[Start of section]
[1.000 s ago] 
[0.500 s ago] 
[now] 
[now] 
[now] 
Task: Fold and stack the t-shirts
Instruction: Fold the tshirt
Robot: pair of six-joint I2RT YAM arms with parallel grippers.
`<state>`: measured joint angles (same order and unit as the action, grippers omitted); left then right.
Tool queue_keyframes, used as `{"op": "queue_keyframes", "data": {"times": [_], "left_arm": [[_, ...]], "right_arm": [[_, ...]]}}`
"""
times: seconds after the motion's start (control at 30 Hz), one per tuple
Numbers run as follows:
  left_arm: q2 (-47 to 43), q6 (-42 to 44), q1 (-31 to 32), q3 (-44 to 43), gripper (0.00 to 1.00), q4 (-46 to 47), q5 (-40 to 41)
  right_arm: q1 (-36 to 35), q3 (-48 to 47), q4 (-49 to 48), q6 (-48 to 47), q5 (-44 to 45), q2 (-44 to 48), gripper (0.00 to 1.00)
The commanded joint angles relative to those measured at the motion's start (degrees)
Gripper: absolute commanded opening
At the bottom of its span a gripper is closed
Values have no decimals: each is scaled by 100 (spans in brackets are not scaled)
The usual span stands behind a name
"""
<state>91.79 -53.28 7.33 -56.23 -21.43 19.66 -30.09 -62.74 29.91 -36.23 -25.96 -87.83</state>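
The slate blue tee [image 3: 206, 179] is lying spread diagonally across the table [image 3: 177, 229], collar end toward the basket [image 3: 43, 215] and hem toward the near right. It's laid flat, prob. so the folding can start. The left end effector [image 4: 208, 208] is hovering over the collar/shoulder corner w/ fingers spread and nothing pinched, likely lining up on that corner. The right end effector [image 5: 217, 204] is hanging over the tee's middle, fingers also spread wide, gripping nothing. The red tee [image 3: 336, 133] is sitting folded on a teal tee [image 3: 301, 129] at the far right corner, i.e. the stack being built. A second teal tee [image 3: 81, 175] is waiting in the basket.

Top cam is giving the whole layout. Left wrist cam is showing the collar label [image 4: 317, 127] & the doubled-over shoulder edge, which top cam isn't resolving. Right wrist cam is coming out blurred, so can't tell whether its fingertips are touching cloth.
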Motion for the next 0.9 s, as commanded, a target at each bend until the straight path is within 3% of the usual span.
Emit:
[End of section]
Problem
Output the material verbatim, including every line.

Solution to the exercise
[1.000 s ago] 
[0.500 s ago] 
[now] 
[now] 
[now] 
Task: Fold and stack the t-shirts
Instruction: Fold the tshirt
Robot: pair of six-joint I2RT YAM arms with parallel grippers.
`<state>`: measured joint angles (same order and unit as the action, grippers omitted); left then right.
Tool queue_keyframes, used as `{"op": "queue_keyframes", "data": {"times": [_], "left_arm": [[_, ...]], "right_arm": [[_, ...]]}}`
"""
times: seconds after the motion's start (control at 30 Hz), one per tuple
Numbers run as follows:
  left_arm: q2 (-47 to 43), q6 (-42 to 44), q1 (-31 to 32), q3 (-44 to 43), gripper (0.00 to 1.00), q4 (-46 to 47), q5 (-40 to 41)
  right_arm: q1 (-36 to 35), q3 (-48 to 47), q4 (-49 to 48), q6 (-48 to 47), q5 (-44 to 45), q2 (-44 to 48), gripper (0.00 to 1.00)
The commanded joint angles relative to those measured at the motion's start (degrees)
Gripper: absolute commanded opening
At the bottom of its span a gripper is closed
Values have no decimals: each is scaled by 100 (spans in brackets are not scaled)
The usual span stands behind a name
"""
<state>91.79 -53.28 7.33 -56.23 -21.43 19.66 -30.09 -62.74 29.91 -36.23 -25.96 -87.83</state>
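The slate blue tee [image 3: 206, 179] is lying spread diagonally across the table [image 3: 177, 229], collar end toward the basket [image 3: 43, 215] and hem toward the near right. It's laid flat, prob. so the folding can start. The left end effector [image 4: 208, 208] is hovering over the collar/shoulder corner w/ fingers spread and nothing pinched, likely lining up on that corner. The right end effector [image 5: 217, 204] is hanging over the tee's middle, fingers also spread wide, gripping nothing. The red tee [image 3: 336, 133] is sitting folded on a teal tee [image 3: 301, 129] at the far right corner, i.e. the stack being built. A second teal tee [image 3: 81, 175] is waiting in the basket.

Top cam is giving the whole layout. Left wrist cam is showing the collar label [image 4: 317, 127] & the doubled-over shoulder edge, which top cam isn't resolving. Right wrist cam is coming out blurred, so can't tell whether its fingertips are touching cloth.
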Motion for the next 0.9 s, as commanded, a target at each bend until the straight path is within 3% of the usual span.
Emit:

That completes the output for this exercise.